Obituary: Professor C. B. Perry

C. B. Perry was appointed as the first full-time Professor of Medicine in Bristol University in 1935. He spent much of his professional life, which stretched over more than 30 years, in combating the causes of rheumatism and cardiac disease, particularly in the young.

At the time of his appointment, acute rheumatism was a common disease of young people. It was said to "lick the joints that bite the heart". The phrase was coined to describe the fleeting but immediately apparent pain caused to the joints by the disease, by contrast with its more serious long-term effects on the heart. In the first half of this century, chronic rheumatic heart disease was one of the largest killers of young people, often causing death from heart failure in the early twenties, and offering little chance of survival past 40.

In the 1930s, there was an outbreak of streptococcal throat infection at Clifton College, a Bristol public school, but only one case of acute rheumatism followed, whereas an outbreak in St Philip's, a slum area of Bristol, resulted in hundreds of cases. Perry undertook a study of the conditions which had led to this situation, and showed that a very important factor determining the severity of the effects of rheumatism was poverty, and not simply the presence of a streptococcal infection. He set up a long-stay care unit for children at Winford Hospital in Bristol, to allow cases of rheumatism to be treated in carefully controlled surroundings, with good food and rest available. He continued care of those with the chronic heart condition into adulthood and throughout their lives, and served as the Chairman of the British Cardiac Society from 1961 until 1962.

Perry was a Bristol man through and through: he went to the grammar school and then to the university, where he qualified with honours in 1926. He undertook, with Dr Carey Coombes at Bristol, some pioneering postgraduate research into myocardial infarction, a common cause of heart attacks, investigating coronary disease, at that time a relatively new area of research.

First and foremost, Perry was an excellent doctor. He maintained a conservative attitude to new medical treatments for his patients at Bristol, preferring a method to be thoroughly tried and tested before he would agree to put it into practice.

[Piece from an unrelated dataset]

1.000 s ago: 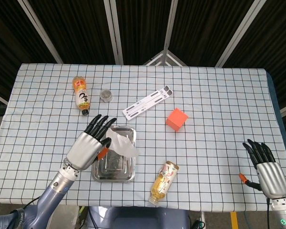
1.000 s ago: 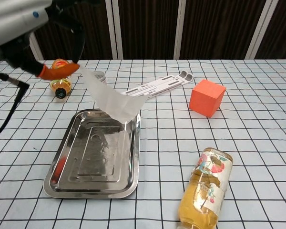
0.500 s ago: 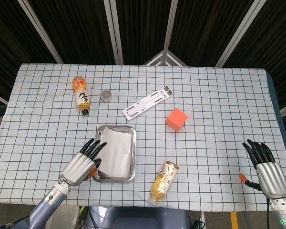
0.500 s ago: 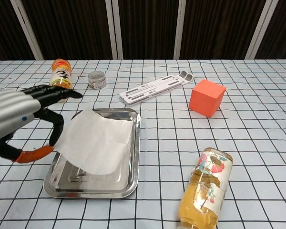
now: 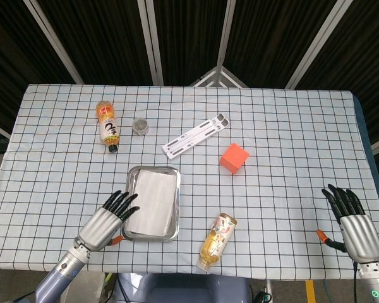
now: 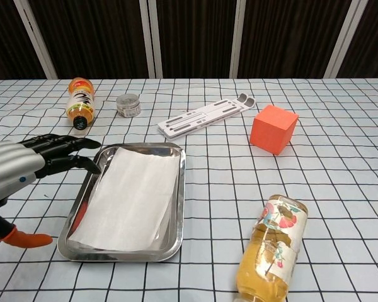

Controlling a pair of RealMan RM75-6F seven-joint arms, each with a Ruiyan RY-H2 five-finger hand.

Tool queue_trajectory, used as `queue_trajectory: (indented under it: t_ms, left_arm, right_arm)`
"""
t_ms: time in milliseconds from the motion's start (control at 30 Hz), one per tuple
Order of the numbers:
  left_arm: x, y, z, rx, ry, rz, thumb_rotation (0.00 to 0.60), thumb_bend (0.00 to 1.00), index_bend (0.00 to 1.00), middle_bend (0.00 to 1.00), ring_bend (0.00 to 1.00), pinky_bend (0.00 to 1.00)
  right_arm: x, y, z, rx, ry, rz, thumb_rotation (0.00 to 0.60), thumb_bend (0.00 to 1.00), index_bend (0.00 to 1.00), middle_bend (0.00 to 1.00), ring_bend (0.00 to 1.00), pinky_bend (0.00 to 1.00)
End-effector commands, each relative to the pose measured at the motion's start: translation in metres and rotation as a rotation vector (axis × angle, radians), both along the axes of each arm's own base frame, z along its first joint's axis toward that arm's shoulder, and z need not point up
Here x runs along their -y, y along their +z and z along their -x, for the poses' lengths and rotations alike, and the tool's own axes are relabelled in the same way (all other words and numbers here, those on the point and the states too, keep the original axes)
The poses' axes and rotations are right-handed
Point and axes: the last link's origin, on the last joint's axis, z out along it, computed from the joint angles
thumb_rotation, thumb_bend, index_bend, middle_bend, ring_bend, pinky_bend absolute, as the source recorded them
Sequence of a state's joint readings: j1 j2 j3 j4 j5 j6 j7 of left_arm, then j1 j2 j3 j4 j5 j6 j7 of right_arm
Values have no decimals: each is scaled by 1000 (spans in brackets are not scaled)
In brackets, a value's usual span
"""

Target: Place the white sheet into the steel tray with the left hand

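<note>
The white sheet [image 5: 153, 202] [image 6: 133, 195] lies flat inside the steel tray [image 5: 136, 171] [image 6: 176, 207], covering most of its floor. My left hand [image 5: 105, 221] [image 6: 22, 168] hovers just off the tray's near-left side, fingers spread toward the rim and holding nothing. My right hand [image 5: 355, 225] rests open near the table's front right corner, far from the tray; the chest view does not show it.
An orange-capped bottle [image 5: 107, 125] [image 6: 79, 100] and a small tin [image 5: 139, 126] [image 6: 128, 104] lie behind the tray. A white slotted bracket [image 5: 195, 134] [image 6: 205, 116] and an orange cube [image 5: 234, 158] [image 6: 274, 129] sit to the right. A yellow drink bottle [image 5: 216, 240] [image 6: 273, 245] lies front right.
The sheet went from hanging in my left hand above the tray to lying flat in it. My left hand let go and drew back toward the front left. The right hand stayed still.
</note>
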State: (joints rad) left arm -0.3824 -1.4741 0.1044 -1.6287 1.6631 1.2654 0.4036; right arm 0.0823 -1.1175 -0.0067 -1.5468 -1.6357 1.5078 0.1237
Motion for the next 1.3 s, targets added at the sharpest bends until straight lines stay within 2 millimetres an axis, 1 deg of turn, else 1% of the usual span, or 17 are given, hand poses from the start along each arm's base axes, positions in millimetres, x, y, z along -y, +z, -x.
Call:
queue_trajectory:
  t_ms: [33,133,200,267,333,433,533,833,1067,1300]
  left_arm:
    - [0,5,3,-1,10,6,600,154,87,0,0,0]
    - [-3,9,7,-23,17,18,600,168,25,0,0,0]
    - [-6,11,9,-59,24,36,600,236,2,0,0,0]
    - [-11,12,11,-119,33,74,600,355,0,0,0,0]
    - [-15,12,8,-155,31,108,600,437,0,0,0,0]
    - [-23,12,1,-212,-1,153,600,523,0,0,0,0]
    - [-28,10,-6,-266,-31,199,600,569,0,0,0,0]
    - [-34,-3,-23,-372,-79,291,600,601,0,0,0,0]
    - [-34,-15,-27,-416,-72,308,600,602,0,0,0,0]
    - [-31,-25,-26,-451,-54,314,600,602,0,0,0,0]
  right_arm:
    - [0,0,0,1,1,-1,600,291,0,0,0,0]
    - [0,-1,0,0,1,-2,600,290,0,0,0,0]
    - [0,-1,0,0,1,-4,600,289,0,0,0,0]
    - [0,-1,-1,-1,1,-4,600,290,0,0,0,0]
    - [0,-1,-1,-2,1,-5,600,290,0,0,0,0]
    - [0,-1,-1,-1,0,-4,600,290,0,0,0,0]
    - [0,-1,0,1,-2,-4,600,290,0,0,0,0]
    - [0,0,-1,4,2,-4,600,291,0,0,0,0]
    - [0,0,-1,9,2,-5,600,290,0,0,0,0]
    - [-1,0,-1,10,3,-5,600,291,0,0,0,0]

He was also concerned with the success of the university as a whole, and not just that of the medical school. He served as Pro-Vice-Chancellor from 1958 to 1961, and was made an Honorary Fellow in 1986. He was involved in the building of the student union in 1965, the maintenance of an excellent student health service and the rebuilding and expansion of the medical school in 1960.

His patients, particularly children, loved him - they quickly saw through his abrupt manner and realised he had an inner kindliness. His students respected him as a brilliant lecturer and bedside teacher, though they feared him as an examiner. His professional colleagues admired him, although, like all determined men, he did not suffer fools gladly.

With the advent of the National Health Service in 1948 he also became a powerful influence in medicine in the south-west region and in the affairs of the Bristol Royal hospitals. He was closely involved with the Royal College of Physicians, serving as President from 1961 to 1962 and was a censor (one of the main examiners for the college) from 1962 until 1964.

Perry was fascinated by local history, and wrote a book on the history of the Royal Infirmary, entitled The Bristol Royal Infirmary 1904-74 (1981). He had a particular interest in Edward Jenner, the Gloucestershire GP who had introduced vaccination against smallpox. Perry helped to establish the Jenner Trust and Museum, at Barclay, and published a biography, Edward Jenner, in 1986.

After his retirement in 1969 Bruce Perry continued his interest in the university and the Royal College of Physicians. He and Jo, his wife of 66 years, travelled a great deal. He was a keen gardener and had a large garden with a paddock where he kept bees; his friends were all given honey for Christmas. We would also be invited to hay-making parties. Following the recent death of his wife, Perry continued to live alone and resisted supervision by his daughters. He was still baking his own bread a few days before he died.

D. R. Coles

Charles Bruce Perry, physician: born 11 November 1903; physician, Bristol Royal Hospital for Sick Children and Women 1928-30; physician, Winford Orthopaedic Hospital 1930-33; Assistant Physician, Bristol General Hospital 1933-35; Professor of Medicine, Bristol University 1935-69 (Emeritus); married 1929 Jo Harvey (deceased; three daughters); died Bristol 12 March 1996.